Die Flammende von Kristin Cashore
Hörbuch
Rezension von Christel Scheja
Mit ihrem romantischen Fantasy-Roman „Die Beschenkte“ gewann Kristin Cashore vor allem junge Leserinnen für sich, weil sie eine selbstbewusste aber doch verletzlich weibliche Heldin in ein Abenteuer stürzte, in dem sie auch die Liebe finden sollte.
„Die Flammende“ setzt die Geschichte nicht fort, sondern setzt gut eine Generation früher an, spielt zudem in einem ganz anderen der sieben Königreiche, die schon in „Die Beschenkte“ einander misstrauisch belauerten. Der Roman ist nun auch in einer gekürzten Hörbuchfassung erhältlich, die von Ulrike Grote vorgetragen wird.
Fire ist das letzte der menschlichen Monster. Sie ist schön, außergewöhnlich und mit Gaben gesegnet, die anderen Menschen Leid zufügen oder helfen könnten. Das junge Mädchen lebt seit dem Selbstmord ihres Vaters Cansrel zurückgezogen auf dem Landgut des jungen Archer und weiß nicht wie sie ihr Leben gestalten soll, denn die Menschen fürchten und lieben sie gleichzeitig, denn ihre Schönheit ist verführerisch, gleichzeitig kann sie aber auch in den Geist der anderen blicken und diesen manipulieren. Da ihr Vater seine Gaben missbraucht und sich viele Feinde geschaffen hat, setzt sie viel lieber auf Zurückhaltung und Vorsicht, traut niemandem wirklich.
Dennoch wird sie eines Tages an den Hof des jungen Königs Nash gerufen. Dieser versucht die Dells, das von seinen Vorfahren heruntergewirtschaftete Reich mit seinen Geschwistern wie dem kalten Prinzen Brigan zusammen zu halten und vor inneren wie äußeren Feinden zu beschützen.
Fire soll ihm dabei helfen, Spione zu befragen, die an den Grenzen und mitten im Reich gefasst wurden. Sie soll herausfinden, welche Absichten die Männer haben und wer der Drahtzieher hinter Sabotagen und Attentaten ist, die den Hof immer wieder in Atem halten und damit den Untergang aufhalten.
Doch schnell zeigt sich, dass ihre Anwesenheit für alle eine starke Belastungsprobe ist. Vor allem Nash fühlt sich gleichzeitig angezogen und abgestoßen von der jungen wunderschönen Frau, die nicht verleugnen kann was sie ist.

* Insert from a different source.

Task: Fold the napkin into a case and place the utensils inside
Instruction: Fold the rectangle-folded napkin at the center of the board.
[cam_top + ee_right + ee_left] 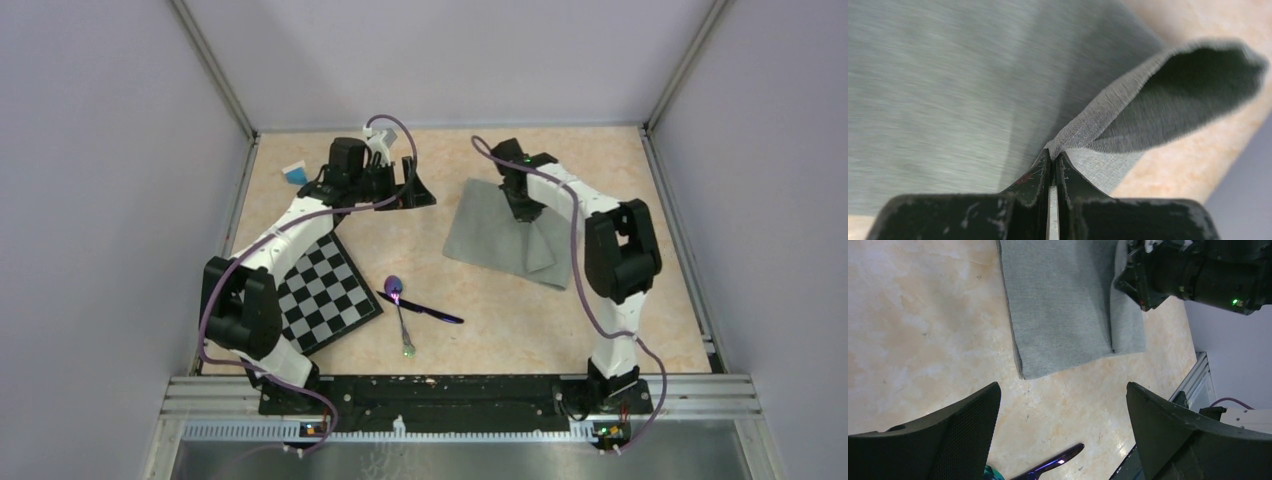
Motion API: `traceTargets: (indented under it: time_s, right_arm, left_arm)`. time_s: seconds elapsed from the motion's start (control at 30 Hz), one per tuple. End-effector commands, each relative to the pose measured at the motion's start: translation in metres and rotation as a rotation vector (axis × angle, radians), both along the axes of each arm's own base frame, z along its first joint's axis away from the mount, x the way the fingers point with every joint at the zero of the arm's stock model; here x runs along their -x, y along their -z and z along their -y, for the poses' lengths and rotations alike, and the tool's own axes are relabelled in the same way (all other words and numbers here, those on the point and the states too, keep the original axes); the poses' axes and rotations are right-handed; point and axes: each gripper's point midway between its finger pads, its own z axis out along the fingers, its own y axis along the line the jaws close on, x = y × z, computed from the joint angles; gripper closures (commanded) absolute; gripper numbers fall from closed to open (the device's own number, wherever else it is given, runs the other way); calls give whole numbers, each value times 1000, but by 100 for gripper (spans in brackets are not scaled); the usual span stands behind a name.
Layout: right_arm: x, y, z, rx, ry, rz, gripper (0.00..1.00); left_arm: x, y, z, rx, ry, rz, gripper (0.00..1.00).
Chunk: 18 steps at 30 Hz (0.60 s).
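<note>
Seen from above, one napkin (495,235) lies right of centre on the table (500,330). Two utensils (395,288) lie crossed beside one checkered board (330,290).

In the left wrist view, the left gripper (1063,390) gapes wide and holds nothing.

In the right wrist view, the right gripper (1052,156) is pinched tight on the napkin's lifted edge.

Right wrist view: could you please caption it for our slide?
Shut right gripper pinching a raised fold of the napkin.

Napkin (490,240) grey-green; spoon (403,325) iridescent purple; board (325,290) black-white checkered.
</note>
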Motion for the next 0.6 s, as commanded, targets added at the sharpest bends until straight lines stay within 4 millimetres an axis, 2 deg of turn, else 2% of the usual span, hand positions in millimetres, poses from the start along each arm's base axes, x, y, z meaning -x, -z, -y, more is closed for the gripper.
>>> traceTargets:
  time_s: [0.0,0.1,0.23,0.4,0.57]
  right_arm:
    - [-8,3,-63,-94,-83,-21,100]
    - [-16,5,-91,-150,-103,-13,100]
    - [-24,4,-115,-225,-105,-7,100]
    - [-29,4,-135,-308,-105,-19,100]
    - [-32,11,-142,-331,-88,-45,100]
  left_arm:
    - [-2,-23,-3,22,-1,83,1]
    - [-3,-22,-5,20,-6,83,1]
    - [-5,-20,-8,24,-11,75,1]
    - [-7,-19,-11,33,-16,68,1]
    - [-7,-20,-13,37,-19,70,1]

Fire kann sich seinen Gefühlen nicht verschließen, auch wenn sie dagegen ankämpft. Sie merkt zu spät, dass sie sich längst in ein Netz aus Liebe und Intrigen verstrickt hat, aus dem sie sich nur befreien kann, wenn sie für sich selbst herausfindet, was sie wirklich will.
Der Roman wartet mit allem auf, was junge Leserinnen erwarten – einer jungen Heldin, die mit den gleichen verwirrenden Gefühlsregungen kämpfen muss wie sie, weil sie ihren Platz im Leben noch nicht gefunden hat, einer netten Auswahl an hübschen, jungen Männern, die vom besten Freund seit Kindertagen (Archer) bis hin zu dem hitzköpfigen Herrscher (Nash) reichen, den sie am liebsten hassen möchten, aber nicht wirklich aus dem Kopf bekommen kann. Zumindest in dieser Hinsicht gibt es nur wenige Zweifel, wer letztendlich das Rennen machen wird, auch wenn die Autorin sich bis zum Ende nicht ganz festlegt.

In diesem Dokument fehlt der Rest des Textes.